Northbound interface (Web GUI, REST API) remains available on all cluster members, whatever the actual role is.

New API endpoints have been added to retrieve the clustering status (please check OpenAPI browser).

Configuration files

Each server instance has its own configuration file. You must ensure that the various instance configurations are consistent, especially the clustering configuration (of course), and the encryption settings.

Device drivers

As of Netshot 0.17, the devices drivers are NOT automatically synchronized between the cluster members. If you install custom drivers on one instance (additional JavaScript drivers), they need to be manually copied to other instances. The synchronization status of the device drivers between cluster instances can be checked in the Admin page, by looking at the driver hash of each instance member.

Note: The Refresh drivers button on the Admin page automatically propagates the refresh to the other instances.

Device configuration files

For the device drivers (Checkpoint for example) which store data as files (outside of the database), an additional synchronization mechanism must be set up to ensure that these files are copied to all instances with northbound interface. The folder to synchronize is /var/local/netshot (or whatever is configured in the main configuration file under netshot.snapshots.binary.path). Possible solutions:

Shared partition mount point, for example using NFS.
Frequent rsync's between servers.
...

SNMP collector

The integrated SNMP collector reacts to SNMP traps indicating configuration change on a device to trigger an automatic snapshot. When working in cluster mode, starting with Netshot 0.18.3, any Netshot instance can receive the trap, it will notify the master to trigger a snapshot for the given device assuming another automatic snapshot is not already pending.

Database redundancy

PostgreSQL offers multiple options to achieve database redundancy for load balancing and high availability. The user guide describe them in details: https://www.postgresql.org/docs/12/high-availability.html

A common choice is to deploy a primary database, in read/write mode, with synchronous replication to a secondary database, which can be used for read-only requests, and can be promoted to primary in case of major failure on the first node.
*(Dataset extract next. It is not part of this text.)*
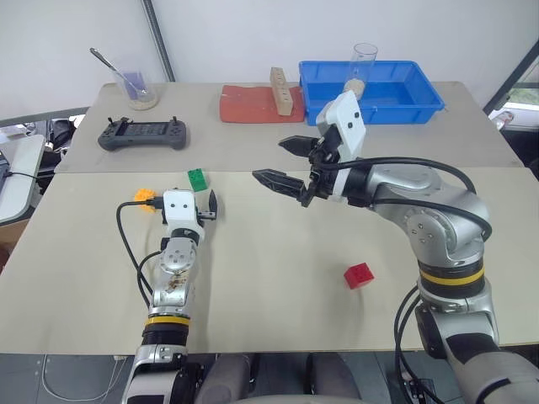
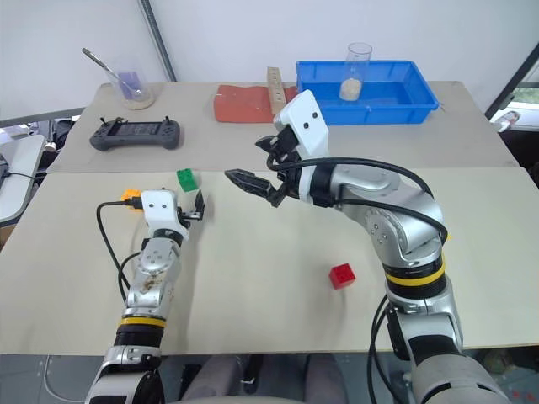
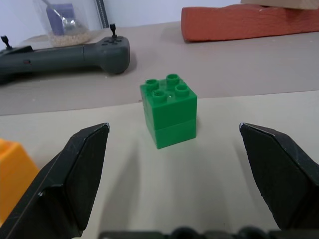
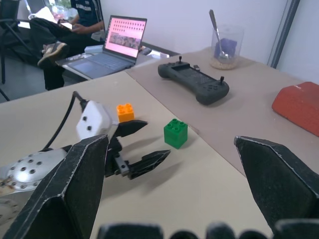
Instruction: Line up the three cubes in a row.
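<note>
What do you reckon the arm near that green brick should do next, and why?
Probably ease the left gripper forward until its fingers flank the green cube, then close. Its jaws stand wide open, aimed straight at the cube, which sits just ahead of the tips, untouched. The orange cube lies close beside it.

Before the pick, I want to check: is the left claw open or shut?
Open. The left claw has its two fingers spread wide, with the green cube ahead between them, untouched.

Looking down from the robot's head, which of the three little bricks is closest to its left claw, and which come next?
From the left gripper:
1. Green brick, just ahead of the open fingers.
2. Orange-yellow brick, beside the gripper on its outer side.
3. Red brick, far off toward the right arm, near the table's front.
</note>
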Available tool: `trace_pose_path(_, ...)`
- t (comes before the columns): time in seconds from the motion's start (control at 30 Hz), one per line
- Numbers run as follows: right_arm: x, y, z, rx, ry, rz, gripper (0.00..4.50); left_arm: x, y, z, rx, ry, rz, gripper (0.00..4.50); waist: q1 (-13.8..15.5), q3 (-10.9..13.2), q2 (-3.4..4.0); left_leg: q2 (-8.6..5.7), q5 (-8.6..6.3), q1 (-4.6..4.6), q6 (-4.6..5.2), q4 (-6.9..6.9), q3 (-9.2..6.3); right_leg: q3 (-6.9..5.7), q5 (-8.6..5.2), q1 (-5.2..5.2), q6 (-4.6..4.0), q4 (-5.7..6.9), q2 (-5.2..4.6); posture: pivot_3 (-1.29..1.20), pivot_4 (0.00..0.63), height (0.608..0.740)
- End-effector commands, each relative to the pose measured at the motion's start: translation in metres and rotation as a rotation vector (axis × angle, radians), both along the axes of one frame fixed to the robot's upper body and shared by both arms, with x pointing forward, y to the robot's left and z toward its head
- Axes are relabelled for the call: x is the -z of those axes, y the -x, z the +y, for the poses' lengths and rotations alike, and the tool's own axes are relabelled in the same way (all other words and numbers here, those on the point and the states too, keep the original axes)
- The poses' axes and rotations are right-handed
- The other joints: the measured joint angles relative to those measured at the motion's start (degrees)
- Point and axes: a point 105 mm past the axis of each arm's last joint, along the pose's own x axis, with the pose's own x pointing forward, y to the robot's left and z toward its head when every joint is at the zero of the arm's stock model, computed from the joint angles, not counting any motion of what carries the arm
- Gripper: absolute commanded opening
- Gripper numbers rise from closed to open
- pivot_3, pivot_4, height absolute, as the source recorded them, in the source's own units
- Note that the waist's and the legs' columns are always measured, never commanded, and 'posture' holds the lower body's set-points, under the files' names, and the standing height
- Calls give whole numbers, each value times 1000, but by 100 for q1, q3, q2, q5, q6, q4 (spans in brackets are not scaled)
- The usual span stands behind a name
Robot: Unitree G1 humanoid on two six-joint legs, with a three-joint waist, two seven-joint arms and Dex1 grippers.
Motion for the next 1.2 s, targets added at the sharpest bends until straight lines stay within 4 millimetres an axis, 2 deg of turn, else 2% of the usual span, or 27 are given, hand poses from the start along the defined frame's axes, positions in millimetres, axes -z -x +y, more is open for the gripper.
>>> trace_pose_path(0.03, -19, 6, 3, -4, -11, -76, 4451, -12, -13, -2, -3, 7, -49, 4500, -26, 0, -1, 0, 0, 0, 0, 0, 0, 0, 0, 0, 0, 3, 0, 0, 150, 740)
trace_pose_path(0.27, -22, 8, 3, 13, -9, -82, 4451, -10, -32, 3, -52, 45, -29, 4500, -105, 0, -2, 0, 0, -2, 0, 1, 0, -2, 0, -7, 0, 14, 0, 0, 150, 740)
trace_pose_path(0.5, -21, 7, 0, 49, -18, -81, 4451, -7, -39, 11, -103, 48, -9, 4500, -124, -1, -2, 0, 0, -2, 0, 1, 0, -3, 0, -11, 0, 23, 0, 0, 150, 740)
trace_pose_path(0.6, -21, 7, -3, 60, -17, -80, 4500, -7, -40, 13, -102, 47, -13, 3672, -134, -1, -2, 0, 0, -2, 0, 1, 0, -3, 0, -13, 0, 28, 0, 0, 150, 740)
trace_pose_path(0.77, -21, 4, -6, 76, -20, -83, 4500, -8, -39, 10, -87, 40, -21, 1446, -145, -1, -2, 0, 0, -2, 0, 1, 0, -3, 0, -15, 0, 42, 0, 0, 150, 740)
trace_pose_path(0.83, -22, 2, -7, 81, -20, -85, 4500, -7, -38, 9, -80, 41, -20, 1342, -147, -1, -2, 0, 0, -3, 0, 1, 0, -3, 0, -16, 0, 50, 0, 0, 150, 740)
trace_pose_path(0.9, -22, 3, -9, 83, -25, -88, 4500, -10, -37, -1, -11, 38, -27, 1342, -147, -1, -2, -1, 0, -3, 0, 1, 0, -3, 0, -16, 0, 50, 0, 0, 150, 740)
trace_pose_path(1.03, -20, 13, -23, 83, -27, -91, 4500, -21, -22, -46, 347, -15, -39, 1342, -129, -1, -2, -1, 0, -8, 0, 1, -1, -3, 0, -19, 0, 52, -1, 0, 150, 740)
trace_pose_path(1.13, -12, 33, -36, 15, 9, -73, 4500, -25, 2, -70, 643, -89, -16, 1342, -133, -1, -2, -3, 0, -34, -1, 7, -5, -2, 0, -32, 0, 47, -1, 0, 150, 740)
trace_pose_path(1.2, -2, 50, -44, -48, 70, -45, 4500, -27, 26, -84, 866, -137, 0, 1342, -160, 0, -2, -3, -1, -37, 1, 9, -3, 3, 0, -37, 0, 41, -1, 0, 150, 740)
Netshot 0.17+ can take benefit of this setup, by configuring two database URIs:

The main one, netshot.db.url, points to the read-write database instance.
The second one, netshot.db.readurl, points to the read-only database instance. If that second option is configured, Netshot will use the given server for all read-only requests - that will effectively balance the load.

Assuming that the PostgreSQL database is set up using server1 as primary instance and sever2 as secondary instance, one can configure Netshot as follows:

netshot.db.url = jdbc:postgresql://server1,server2/netshot01?sslmode=disable&targetServerType=primary&hostRecheckSeconds=5
netshot.db.readurl = jdbc:postgresql://server1,server2/netshot01?sslmode=disable&targetServerType=preferSecondary&hostRecheckSeconds=5

With this configuration, all read-only requests will be sent to server2, while server1 will receive read-write requests. In case of failure of one of the two servers, Netshot will use the remaining one. If server1 fails and server2 is not promoted to primary, all read operations will still be possible in Netshot.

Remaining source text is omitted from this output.